Zum Schluss ging sie zu N‘tho. Göttin des Todes und der Wiedergeburt, die Gesandte des Ostens. N‘tho war die kleinste der vier Statuen, aber Martina war damals zutiefst verängstigt gewesen, ihr zu begegnen. Obwohl aus Stein geformt, wie die anderen drei Wächter, schien sie sich immer wieder zu verändern, so dass es fast unmöglich war, sie zu beschreiben. Manchmal erschien sie in der Form einer liebevollen Mutter, dann wieder fast gesichtslos und bedrohlich. Und doch war sie es, mit deren Hilfe die Heilung komplett wurde.
Es war ein Neuanfang mit der Kraft eines warmen Frühlings, symbolisiert durch die keimende Pflanze in N‘thos linker Hand. Martina legte ihre Hände um diese offene Hand und spürte dem langsamen Herzschlag des Lebens selbst. Erst in der Hand, dann tiefer und kräftiger, bis sie ganz davon erfüllt war. Alles war gut.
Noch einmal sah sie sich in der Höhle um. Der Wasserfall, der kleine Strand, die Nischen in der Höhlenwand, der Blick zu den Sternen. Sie würde wiederkommen. Das hier war ihre Innenwelt, hier war sie sicher. Sie schloss die Augen, nahm die Geräusche der Höhle wahr, spürte die Präsenz der Wächter, roch Feuer, Sand und Stein, spürte die warme Tropennacht auf der Haut, bevor all das langsam verblasste. Von weit her hörte sie die leise Stimme von Dr. Jung. „... in ihrem ganz eigenen Tempo zurückkommen, in die Außenwelt ... und sind spätestens beim Öffnen der Augen wieder ganz wach und orientiert.“
Sie öffnete die Augen. Die letzte von vielen Therapiesitzungen war vorbei. Eigentlich war keine Sitzung mehr notwendig gewesen. Das hier war ein Geschenk. Frieda Jung hatte es vorgeschlagen. „Eine Innenwelt-Reise nur aus Freude, nur zum Genießen“, hatte sie gesagt. „Wenn Ihr heilender Ort schon wie eine tropische Insel aussieht, dann ist ein Tag Urlaub doch ein perfekter Abschluss, oder?“ Sie hatte Recht behalten.

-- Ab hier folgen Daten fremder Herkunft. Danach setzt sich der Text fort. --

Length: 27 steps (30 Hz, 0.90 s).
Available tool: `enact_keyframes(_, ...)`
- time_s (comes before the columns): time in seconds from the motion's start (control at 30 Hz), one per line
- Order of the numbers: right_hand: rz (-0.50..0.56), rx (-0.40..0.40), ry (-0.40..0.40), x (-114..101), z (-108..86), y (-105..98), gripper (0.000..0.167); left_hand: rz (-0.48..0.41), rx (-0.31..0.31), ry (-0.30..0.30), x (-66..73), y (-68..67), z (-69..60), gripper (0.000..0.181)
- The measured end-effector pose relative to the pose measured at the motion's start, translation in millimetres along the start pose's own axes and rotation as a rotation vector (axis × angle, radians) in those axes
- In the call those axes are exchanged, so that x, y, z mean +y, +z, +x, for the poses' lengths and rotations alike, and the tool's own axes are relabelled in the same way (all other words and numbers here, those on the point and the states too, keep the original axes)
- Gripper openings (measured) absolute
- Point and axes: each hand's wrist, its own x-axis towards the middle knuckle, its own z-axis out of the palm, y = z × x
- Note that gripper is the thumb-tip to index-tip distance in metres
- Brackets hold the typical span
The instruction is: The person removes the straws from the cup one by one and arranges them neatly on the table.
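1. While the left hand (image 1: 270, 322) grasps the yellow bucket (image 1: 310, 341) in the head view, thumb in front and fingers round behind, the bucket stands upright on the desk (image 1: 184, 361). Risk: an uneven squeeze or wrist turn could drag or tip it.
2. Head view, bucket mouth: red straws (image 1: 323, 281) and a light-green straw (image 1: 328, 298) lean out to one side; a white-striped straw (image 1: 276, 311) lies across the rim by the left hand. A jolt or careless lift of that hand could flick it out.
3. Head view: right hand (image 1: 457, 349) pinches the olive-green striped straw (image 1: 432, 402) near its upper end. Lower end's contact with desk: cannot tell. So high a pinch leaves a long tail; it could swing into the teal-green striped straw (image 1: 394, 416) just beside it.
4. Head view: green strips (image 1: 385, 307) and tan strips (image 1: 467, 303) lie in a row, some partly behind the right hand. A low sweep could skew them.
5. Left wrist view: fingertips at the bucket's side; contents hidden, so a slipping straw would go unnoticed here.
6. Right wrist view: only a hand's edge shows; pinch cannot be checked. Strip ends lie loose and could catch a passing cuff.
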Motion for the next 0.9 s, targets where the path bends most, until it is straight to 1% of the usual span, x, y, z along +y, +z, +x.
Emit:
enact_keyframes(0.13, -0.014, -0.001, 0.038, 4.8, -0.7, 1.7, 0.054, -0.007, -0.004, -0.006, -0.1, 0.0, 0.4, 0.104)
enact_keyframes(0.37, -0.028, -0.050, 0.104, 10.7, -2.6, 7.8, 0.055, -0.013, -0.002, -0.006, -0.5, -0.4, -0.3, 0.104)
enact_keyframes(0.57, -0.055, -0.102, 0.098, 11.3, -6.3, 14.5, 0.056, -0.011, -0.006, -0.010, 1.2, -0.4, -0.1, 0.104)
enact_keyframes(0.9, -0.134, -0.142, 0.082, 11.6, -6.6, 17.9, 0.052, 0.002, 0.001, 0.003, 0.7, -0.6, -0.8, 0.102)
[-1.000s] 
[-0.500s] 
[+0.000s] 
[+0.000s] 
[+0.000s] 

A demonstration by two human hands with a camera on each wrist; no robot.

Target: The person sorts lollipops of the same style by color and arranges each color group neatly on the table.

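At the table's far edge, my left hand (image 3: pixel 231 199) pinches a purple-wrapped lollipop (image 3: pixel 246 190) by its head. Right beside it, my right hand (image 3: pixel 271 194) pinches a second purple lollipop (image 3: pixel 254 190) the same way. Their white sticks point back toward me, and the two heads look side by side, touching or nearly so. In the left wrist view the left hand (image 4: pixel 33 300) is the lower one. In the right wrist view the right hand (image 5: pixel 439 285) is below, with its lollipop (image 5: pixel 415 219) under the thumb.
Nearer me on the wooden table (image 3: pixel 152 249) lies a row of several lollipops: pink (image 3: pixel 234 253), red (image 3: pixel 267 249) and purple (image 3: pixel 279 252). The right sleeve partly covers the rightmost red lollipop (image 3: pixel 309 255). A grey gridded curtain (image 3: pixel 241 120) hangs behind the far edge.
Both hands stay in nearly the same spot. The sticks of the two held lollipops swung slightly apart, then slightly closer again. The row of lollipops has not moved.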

Martina lächelte, als sie durch die Tür ging.
- Quellenangaben
- Der Satz "Frieden heißt: es darf gewesen sein; Abschied heißt: es war." stammt vom durchaus umstrittenen Theologen und Familienaufsteller Bert Hellinger, der unzweifelhaft die Fähigkeit hatte, therapeutische Themen sprachlich zu verdichten.
Woher das andere Zitat stammt, weiß ich leider selbst nicht mehr.